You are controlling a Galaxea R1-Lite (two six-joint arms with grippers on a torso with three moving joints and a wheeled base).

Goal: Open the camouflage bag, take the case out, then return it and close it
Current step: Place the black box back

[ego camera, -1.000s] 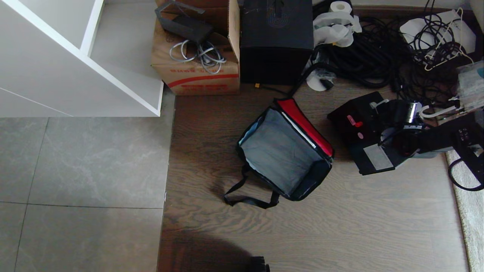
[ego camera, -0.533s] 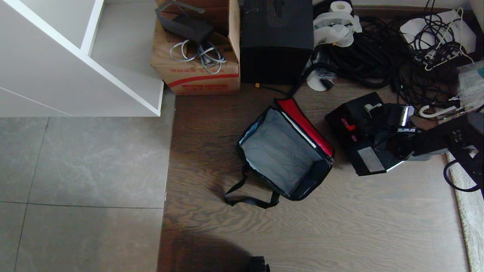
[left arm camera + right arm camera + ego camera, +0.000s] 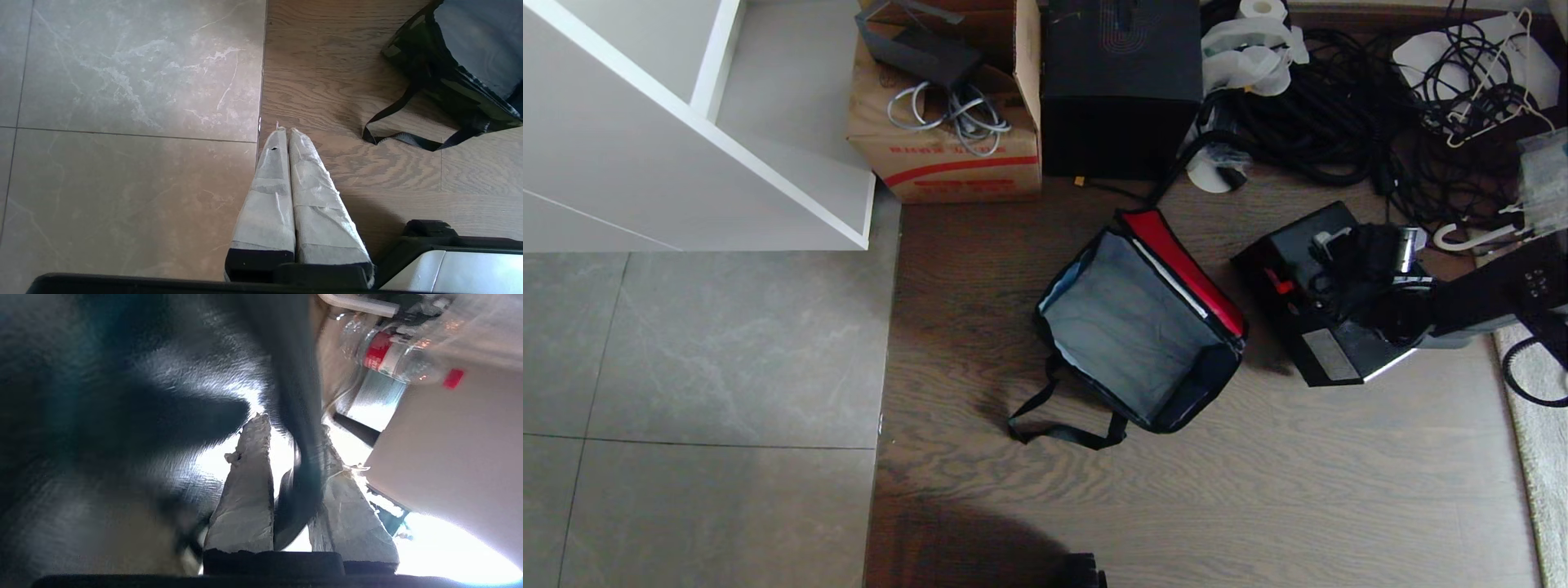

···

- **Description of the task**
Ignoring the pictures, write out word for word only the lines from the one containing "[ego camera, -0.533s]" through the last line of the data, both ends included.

- **Answer space**
[ego camera, -0.533s] 
[left arm camera + right arm camera + ego camera, +0.000s] 

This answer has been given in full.